Brésil : un défenseur de la forêt abattu dans une embuscade par des trafiquants de bois d’Amazonie

Par Epoch Times avec AFP
3 novembre 2019
Mis à jour: 4 novembre 2019

Paulo Paulino, militant indigène, membre de la tribu des Guajajara et leader du groupe de défense de l’Amazonie « Les Gardiens de la forêt », a été tué lors d’une altercation avec des trafiquants de bois d’Amazonie.

Vendredi 1er novembre, l’attaque est survenue sur le territoire indigène d’Arariboia en Amazonie, à quelque 500 km de Sao Luís, capitale de l’État de Maranhao dans la région d’Arariboia (nord-est du Brésil). Le militant indigène Paulo Paulino, défenseur de la forêt, a été tué et un autre membre de la tribu amazonienne Guajajara blessé lors d’une embuscade tendue par des trafiquants de bois, ont annoncé samedi les autorités régionales.

Les deux hommes « s’étaient éloignés du village pour chercher de l’eau quand ils ont été encerclés par au moins cinq hommes armés », a tweeté le secrétariat aux droits de l’homme du gouvernement du Maranhao.

Selon l’ONG Survival International, Paulo Paulino Guajajara, connu également sous le nom de Kwahu Tenetehar, a été tué d’une balle dans la tête et est mort dans la forêt tandis que son compagnon Laércio (également connu sous le nom de Tainaky Tenetehar), touché par balle dans le dos, est parvenu à s’enfuir. Un des agresseurs, porté disparu, pourrait avoir été tué dans les heurts.

Le ministre de la Justice brésilien, Sergio Moro, a affirmé que la police enquêtait sur l’assassinat.

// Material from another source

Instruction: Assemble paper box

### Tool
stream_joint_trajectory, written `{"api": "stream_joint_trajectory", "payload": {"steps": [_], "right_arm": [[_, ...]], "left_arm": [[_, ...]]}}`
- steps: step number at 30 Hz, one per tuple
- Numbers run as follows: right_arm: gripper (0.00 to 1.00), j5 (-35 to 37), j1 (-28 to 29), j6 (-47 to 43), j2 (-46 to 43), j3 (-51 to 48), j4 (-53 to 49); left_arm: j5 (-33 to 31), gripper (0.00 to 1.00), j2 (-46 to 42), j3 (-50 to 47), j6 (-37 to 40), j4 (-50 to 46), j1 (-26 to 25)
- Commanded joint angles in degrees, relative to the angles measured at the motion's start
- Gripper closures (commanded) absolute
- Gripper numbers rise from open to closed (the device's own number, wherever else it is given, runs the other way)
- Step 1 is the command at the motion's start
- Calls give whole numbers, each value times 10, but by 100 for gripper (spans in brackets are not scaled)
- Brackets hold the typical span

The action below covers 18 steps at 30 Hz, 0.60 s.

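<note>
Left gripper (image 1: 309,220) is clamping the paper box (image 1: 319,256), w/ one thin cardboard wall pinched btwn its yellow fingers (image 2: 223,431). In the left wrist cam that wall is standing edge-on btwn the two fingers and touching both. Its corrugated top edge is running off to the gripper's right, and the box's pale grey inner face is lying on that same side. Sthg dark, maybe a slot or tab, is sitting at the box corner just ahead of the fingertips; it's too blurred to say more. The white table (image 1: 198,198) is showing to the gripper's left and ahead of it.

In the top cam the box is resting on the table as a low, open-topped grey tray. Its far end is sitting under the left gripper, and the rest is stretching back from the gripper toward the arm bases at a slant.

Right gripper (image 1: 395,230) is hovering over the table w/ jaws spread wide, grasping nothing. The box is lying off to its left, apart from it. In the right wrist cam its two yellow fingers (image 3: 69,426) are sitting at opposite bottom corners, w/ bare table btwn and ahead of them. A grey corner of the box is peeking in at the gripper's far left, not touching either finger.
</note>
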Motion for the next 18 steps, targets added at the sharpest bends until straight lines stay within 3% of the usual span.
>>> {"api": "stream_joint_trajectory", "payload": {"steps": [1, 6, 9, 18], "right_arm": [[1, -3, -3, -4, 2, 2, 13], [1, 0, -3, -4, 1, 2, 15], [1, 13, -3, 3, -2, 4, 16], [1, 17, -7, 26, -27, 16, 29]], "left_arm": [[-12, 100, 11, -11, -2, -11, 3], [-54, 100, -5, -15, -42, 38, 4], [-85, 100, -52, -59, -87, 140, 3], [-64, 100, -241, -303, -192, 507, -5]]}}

« Nous ferons tout pour amener devant la justice les responsables de ce crime grave », a-t-il tweeté. Une équipe de policiers se préparait à aller sur place, selon son cabinet.

« Mon sang bout, je suis tellement en colère »

Paulino, comme son compagnon Laércio, faisait partie d’un groupe nommé les « Gardiens de la forêt » formé par les Guajajara, tribu qui compte environ 14 000 personnes dans le Maranhao, pour défendre les territoires indigènes menacés par l’exploitation illégale du bois et l’expansion agricole. Ils détruisent également les campements illégaux des bûcherons qui exploitent abusivement cette partie de la forêt amazonienne, officiellement placée sous protection du gouvernement brésilien. Ils transmettent notamment les données GPS de zones où sont retrouvés des troncs découpés et viennent en aide aux pompiers lors d’incendies de forêt.

En 2019, interviewé par l’ONG Survival International, Paulo Paulino avait commenté : « Cela me met tellement en colère de voir ça. Ces gens pensent qu’ils peuvent venir ici, dans notre maison, et se servir dans notre forêt ? Non. Nous ne pouvons pas les laisser faire ça. Nous ne pénétrons pas dans leurs maisons pour tout voler, non ? Mon sang bout, je suis tellement en colère ».

« Des menaces de mort constantes »

Pour l’ONG Greenpeace, « Paulino et Laércio sont les dernières victimes d’un État qui se refuse à respecter ce que stipule la Constitution ». Greenpeace dénonce « l’incapacité de l’État à accomplir son devoir de les protéger ainsi que tous les territoires indigènes du Brésil ».

Selon l’enquêtrice de Survival International, Sarah Shenker, qui s’était rendue en avril dans cette région, le travail des Guajajara est important pour protéger également d’autres indigènes de la zone comme les Awa, tribu isolée qui ne compte que quelques dizaines de membres.

« Le gouvernement brésilien doit accepter que protéger ces terres relève de sa responsabilité. Le fait qu’il ne le fasse pas, son absence là-bas, est la raison qui pousse les Gardiens à assumer cette défense, un travail très dur et dangereux », a déclaré Mme Shenker.

Trois autres gardiens ont déjà été tués dans des attaques par le passé. Selon elle, Kwahu travaillait avec détermination malgré « des menaces de mort constantes ».

Des indigènes des groupes ethniques Kanela, Gaviao et Guajajajara, de l’État de Maranhoo, au nord-est du Brésil. (Photo : PEDRO LADEIRA/AFP via Getty Images)

« Il est l’heure d’arrêter ce génocide institutionnalisé. Cessez d’autoriser de verser le sang de notre peuple », a tweeté après l’annonce du meurtre Sonia Guajajara, coordinatrice de l’Association des peuples indigènes du Brésil (APIB).

Selon des chiffres du Congrès missionnaire indien (Cimi, association liée à l’Eglise catholique) cités par l’APIB, 160 intrusions de trafiquants de bois ou d’orpailleurs illégaux ont été recensées de janvier à septembre cette année, en hausse de 44% par rapport au total de l’année 2018.